Vom Tempelland zum öffentlichen Park
Das Gelände gehörte einst zum Kan'ei-ji-Tempel, und nachdem große Teile dieser religiösen Anlage im Bürgerkrieg zerstört worden waren, begann für das Areal ein neues Kapitel. 1873 wurde der Ueno Park zu einem der ersten öffentlichen Parks Japans; 1924 erhielt er als kaiserliches Geschenk an die Stadt den Namen Ueno Onshi Park. Diese vielschichtige Herkunft erklärt bis heute, warum Teile des Parks eher feierlich als rein freizeitlich wirken.

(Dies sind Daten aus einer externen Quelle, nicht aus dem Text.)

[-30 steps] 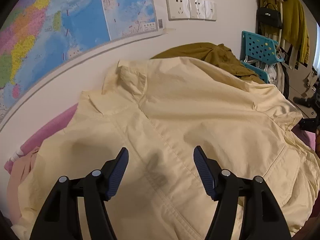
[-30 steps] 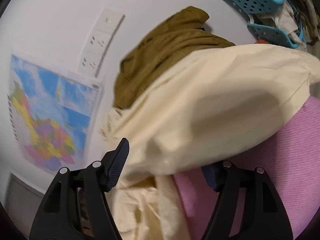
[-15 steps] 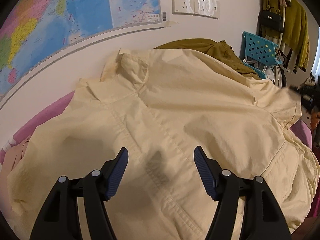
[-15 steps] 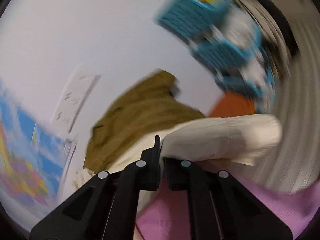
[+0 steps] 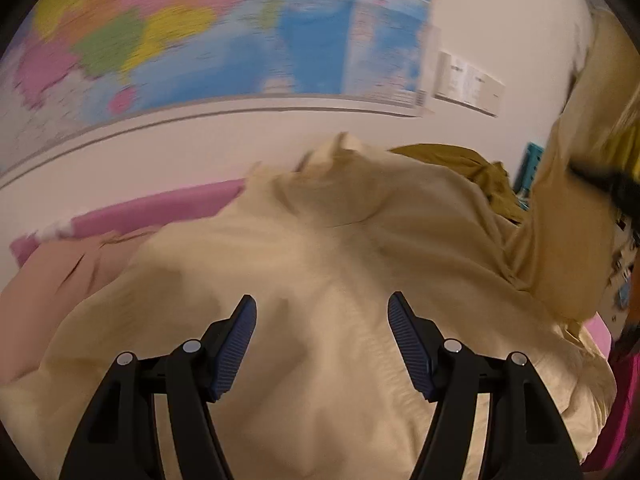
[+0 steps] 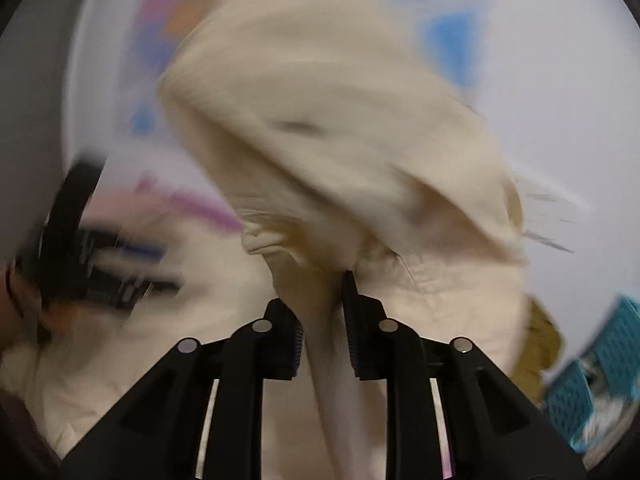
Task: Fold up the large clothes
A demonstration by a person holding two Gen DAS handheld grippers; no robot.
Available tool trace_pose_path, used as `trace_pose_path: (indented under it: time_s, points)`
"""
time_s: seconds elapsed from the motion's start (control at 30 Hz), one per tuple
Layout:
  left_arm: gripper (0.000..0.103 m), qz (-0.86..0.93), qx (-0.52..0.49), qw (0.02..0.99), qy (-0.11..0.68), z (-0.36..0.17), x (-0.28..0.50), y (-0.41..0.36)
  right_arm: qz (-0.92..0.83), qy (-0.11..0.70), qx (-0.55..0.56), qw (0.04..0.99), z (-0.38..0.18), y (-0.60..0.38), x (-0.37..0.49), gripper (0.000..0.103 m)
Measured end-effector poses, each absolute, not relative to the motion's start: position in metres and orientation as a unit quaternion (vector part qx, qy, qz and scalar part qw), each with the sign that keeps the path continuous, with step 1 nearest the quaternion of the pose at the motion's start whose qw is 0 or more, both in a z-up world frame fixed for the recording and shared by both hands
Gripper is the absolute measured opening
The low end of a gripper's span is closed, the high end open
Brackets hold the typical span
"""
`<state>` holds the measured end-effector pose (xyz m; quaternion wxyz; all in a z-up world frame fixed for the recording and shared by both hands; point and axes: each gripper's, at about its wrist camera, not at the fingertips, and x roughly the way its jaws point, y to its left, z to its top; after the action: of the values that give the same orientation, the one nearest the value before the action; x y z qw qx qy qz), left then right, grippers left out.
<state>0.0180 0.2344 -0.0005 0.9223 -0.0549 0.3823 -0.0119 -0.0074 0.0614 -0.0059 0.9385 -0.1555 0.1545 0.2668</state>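
The right gripper (image 6: 325,316) has its jaws close together with a bunched strip of the cream shirt (image 6: 344,152) running between the pads; they are opening slightly, yet the fabric fills the narrow gap and the pads still press on it from both sides. From that pinch the cloth rises and billows out in front of the camera as a broad, blurred fold, lifted clear of the rest of the garment beneath.

The left gripper (image 5: 322,332) has its jaws well apart, with nothing between the blue ribbed pads (image 5: 236,344); whether their tips touch the fabric below cannot be told. Seen from the right wrist, it appears as a dark smear at the left edge (image 6: 96,264), with a hand (image 6: 16,300) behind it.

The cream shirt (image 5: 320,248) lies spread across most of the left wrist view, its collar toward the wall, and its right part is drawn upward into a tall fold at the picture's right side. It rests on a pink bed cover (image 5: 160,208), with a peach garment (image 5: 60,268) just beside it on the left and an olive garment (image 5: 460,160) behind it. A coloured wall map (image 5: 200,32) and a row of wall sockets (image 5: 468,84) are on the white wall, and a teal basket (image 6: 592,384) stands off to the right.
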Motion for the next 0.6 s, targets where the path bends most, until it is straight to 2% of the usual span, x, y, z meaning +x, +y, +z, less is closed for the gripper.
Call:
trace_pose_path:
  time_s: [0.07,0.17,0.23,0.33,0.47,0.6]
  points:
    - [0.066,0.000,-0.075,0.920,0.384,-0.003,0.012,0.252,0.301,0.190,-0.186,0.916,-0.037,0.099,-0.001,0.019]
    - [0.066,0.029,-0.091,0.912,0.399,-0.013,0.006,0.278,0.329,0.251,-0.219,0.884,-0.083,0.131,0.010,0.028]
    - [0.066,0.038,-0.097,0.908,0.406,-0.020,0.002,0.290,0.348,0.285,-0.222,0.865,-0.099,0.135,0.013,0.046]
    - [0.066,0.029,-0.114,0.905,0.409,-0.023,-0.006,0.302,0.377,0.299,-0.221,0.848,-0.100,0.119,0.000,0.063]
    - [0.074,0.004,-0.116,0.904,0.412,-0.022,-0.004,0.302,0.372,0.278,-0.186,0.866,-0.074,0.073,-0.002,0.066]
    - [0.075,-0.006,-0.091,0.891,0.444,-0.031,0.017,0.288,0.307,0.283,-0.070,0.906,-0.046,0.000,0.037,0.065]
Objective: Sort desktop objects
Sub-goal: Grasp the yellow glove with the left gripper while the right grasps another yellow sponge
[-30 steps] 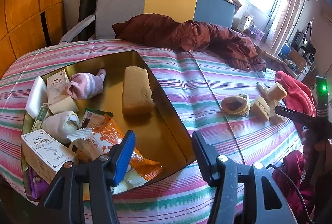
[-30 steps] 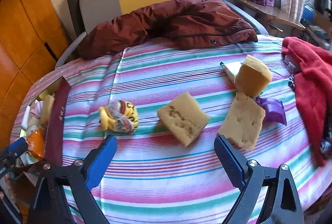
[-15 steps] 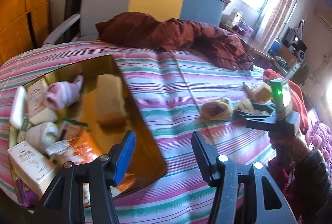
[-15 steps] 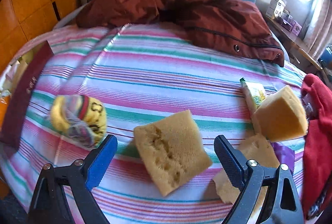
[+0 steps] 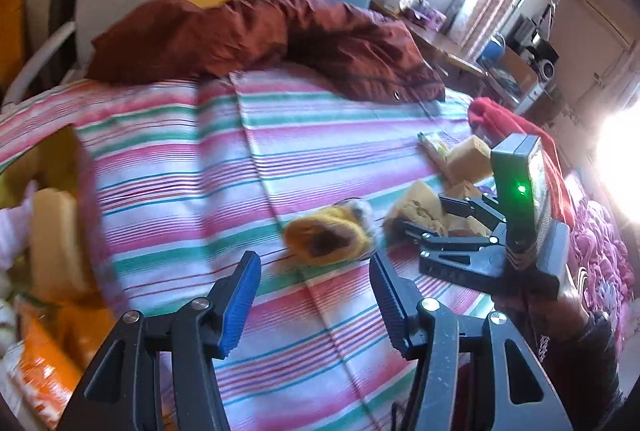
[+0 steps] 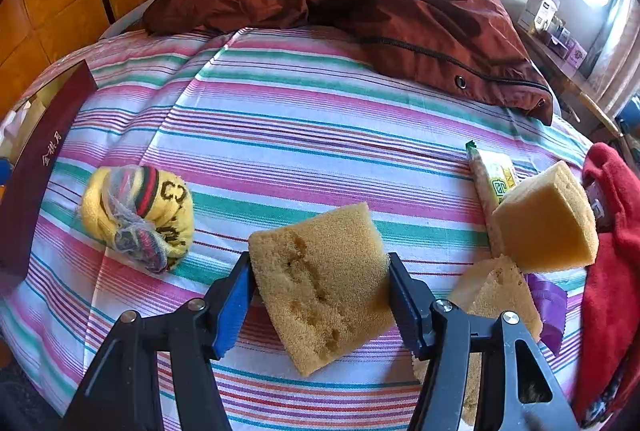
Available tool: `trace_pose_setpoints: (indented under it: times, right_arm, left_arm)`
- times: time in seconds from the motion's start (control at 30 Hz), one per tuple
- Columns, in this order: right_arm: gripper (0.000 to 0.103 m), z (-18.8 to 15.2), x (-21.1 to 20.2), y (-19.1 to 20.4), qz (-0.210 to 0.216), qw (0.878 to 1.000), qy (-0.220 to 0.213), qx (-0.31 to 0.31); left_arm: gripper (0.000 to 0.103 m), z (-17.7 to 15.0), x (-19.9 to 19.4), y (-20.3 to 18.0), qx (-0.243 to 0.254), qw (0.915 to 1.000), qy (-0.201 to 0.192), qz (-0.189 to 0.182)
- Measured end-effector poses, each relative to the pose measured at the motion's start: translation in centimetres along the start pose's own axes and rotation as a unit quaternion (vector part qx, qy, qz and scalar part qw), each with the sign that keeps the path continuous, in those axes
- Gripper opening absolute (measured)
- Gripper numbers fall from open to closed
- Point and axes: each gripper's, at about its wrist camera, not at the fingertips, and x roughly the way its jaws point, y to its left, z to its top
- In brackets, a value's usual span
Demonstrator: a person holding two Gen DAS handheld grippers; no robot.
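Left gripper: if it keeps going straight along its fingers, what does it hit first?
Probably the rolled yellow sock bundle, lying just beyond the open left gripper. Depth is unclear, so it may meet the striped cloth just short of it.

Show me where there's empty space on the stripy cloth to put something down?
The widest bare stretch is the middle of the cloth, between the brown jacket, the yellow sock ball and the green packet. It's crowded on the right: three sponges, one between the right claw's pads, another by the red cloth. The box fills the left edge.
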Motion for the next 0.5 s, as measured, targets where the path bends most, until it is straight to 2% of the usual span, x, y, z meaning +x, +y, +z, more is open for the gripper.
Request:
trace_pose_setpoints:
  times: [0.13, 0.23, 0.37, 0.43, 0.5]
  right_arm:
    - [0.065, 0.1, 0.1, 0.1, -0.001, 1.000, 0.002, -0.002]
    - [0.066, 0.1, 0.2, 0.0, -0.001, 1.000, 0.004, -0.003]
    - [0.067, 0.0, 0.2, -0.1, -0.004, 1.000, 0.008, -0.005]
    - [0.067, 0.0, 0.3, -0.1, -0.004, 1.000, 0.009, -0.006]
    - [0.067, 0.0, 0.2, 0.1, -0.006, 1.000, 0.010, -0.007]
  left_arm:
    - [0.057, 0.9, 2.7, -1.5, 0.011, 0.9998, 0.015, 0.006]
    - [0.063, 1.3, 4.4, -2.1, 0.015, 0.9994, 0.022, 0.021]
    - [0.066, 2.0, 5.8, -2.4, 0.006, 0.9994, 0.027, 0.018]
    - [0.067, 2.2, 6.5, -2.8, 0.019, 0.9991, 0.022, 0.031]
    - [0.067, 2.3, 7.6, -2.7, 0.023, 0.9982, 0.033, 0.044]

Hier bündelt sich Tokios Museumsviertel
Das ist nicht bloß ein Park mit einem Museum daneben, sondern eines der echten Kulturquartiere Tokios. Tokyo National Museum, The National Museum of Western Art und das National Museum of Nature and Science liegen alle bequem zu Fuß beieinander, sodass aus einem einfachen Spaziergang ohne Viertelwechsel ein Kunst-, Design- oder Wissenschafts-Halbtag werden kann.
Shinobazu Pond verändert das Tempo
Die Atmosphäre verändert sich sofort, sobald du Richtung Shinobazu Pond hinuntergehst. Das Wasser öffnet den Raum, Benten-do setzt eine Tempelsilhouette mitten in den Teich, und die Tretboote lassen die Gegend leichter und weniger formell wirken als die Museums-Promenade darüber. Im Sommer verleihen die Lotusblüten dieser Parkseite noch einmal eine ganz eigene Persönlichkeit.
Es ist mehr als ein Sakura-Fotostopp
Die Kirschblüte macht die Schlagzeilen, doch der Ueno Park funktioniert das ganze Jahr, weil der Besuch so vielschichtig ist. Die einen kommen für Sakura, die anderen für die Statue von Saigo Takamori, wieder andere für das von Le Corbusier entworfene National Museum of Western Art, und Familien konzentrieren sich oft auf den Zoo. Gerade weil all diese Versionen gleichzeitig Platz haben, wirkt der Park nie künstlich.